José Ángel González, exnúmero dos de la Policía Nacional, reclama el cierre del sumario por presunta violación. Su defensa alega falta de pruebas sólidas. El juez mantiene la investigación abierta.
El antiguo director adjunto operativo de la Policía Nacional, José Ángel González, ha solicitado al juez David Maman Benchimol el cierre inmediato del sumario abierto en su contra por una denuncia de agresión sexual presentada por una agente. La defensa del exDAO sostiene que no existen indicios racionales suficientes para mantener la imputación, argumentando que el relato de la denunciante ha mostrado inconsistencias a lo largo de sus declaraciones y que las pruebas aportadas no permiten sostener la acusación.
La petición de archivo llega después de que el magistrado decidiera en junio mantener abiertas las diligencias, al considerar que los hechos podrían encajar en un presunto delito de agresión sexual. Esta decisión fue celebrada por el abogado de la denunciante, Jorge Piedrafita, quien subrayó que se ha configurado una base probatoria que justifica la continuación del proceso judicial.
El pasado 11 de junio, el juez transformó la investigación en un sumario ordinario, un paso que implica que los posibles delitos investigados podrían conllevar penas más graves de lo previsto inicialmente. Sin embargo, este cambio no supone la apertura de juicio ni el cierre de la instrucción, sino que permite a las partes solicitar nuevas diligencias. Tras esta resolución, la defensa de González presentó un escrito formal para pedir el cierre del sumario sin procesamiento alguno.
El abogado de González, José Carlos Velasco, insiste en que el testimonio de la agente denunciante no es suficiente para mantener la imputación, señalando que su versión ha variado durante las declaraciones y que el contexto personal de la relación previa entre ambos podría haber influido en la denuncia. La defensa sostiene que existen elementos de celos, expectativas frustradas e intereses profesionales en el trasfondo del caso.
Este procedimiento se suma a otros casos recientes en los que la actuación judicial sobre altos cargos ha generado debate público. Por ejemplo, en otro proceso mediático, la defensa de Jonathan Andic también cuestionó la solidez de las pruebas y la continuidad de la investigación, como se detalla en el análisis sobre el caso Andic.
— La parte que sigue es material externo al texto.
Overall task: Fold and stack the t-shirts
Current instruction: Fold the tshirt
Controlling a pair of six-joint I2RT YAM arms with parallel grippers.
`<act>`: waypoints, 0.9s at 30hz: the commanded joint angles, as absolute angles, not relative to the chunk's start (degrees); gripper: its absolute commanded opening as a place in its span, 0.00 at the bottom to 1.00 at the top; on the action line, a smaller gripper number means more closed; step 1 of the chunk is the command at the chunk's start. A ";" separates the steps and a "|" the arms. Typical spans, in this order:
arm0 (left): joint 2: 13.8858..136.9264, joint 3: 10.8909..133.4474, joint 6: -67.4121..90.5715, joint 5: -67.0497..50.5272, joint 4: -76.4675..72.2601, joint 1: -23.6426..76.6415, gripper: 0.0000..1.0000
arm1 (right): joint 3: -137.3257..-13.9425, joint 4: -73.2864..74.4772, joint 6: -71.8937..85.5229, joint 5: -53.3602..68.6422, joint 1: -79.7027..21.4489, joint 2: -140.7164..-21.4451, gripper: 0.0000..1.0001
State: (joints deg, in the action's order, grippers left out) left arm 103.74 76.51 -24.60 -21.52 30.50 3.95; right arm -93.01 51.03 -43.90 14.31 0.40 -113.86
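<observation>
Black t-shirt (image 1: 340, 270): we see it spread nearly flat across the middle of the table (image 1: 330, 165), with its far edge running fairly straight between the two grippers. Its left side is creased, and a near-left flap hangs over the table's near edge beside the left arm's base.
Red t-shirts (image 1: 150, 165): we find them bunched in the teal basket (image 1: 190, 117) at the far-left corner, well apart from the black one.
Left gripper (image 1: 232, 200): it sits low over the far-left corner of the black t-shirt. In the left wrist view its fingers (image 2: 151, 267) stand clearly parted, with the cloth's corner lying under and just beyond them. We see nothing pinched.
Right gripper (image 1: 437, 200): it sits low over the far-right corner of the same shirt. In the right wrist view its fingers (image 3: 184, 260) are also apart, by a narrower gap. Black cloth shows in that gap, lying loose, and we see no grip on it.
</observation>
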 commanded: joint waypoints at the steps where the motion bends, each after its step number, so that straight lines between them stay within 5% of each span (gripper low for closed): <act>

En el contexto judicial español, la transformación de una investigación en sumario ordinario suele indicar que el juez ve indicios de delito grave, aunque no implica necesariamente que se vaya a celebrar juicio. El cierre de un sumario puede solicitarse en cualquier momento si la defensa considera que no hay base suficiente para continuar. La decisión final sobre el archivo o la continuación del proceso corresponde al magistrado instructor, que debe valorar tanto las pruebas como la consistencia de los testimonios. En los últimos años, la gestión de denuncias por agresión sexual en cuerpos policiales ha estado bajo especial escrutinio, lo que añade presión institucional y mediática a este tipo de procedimientos.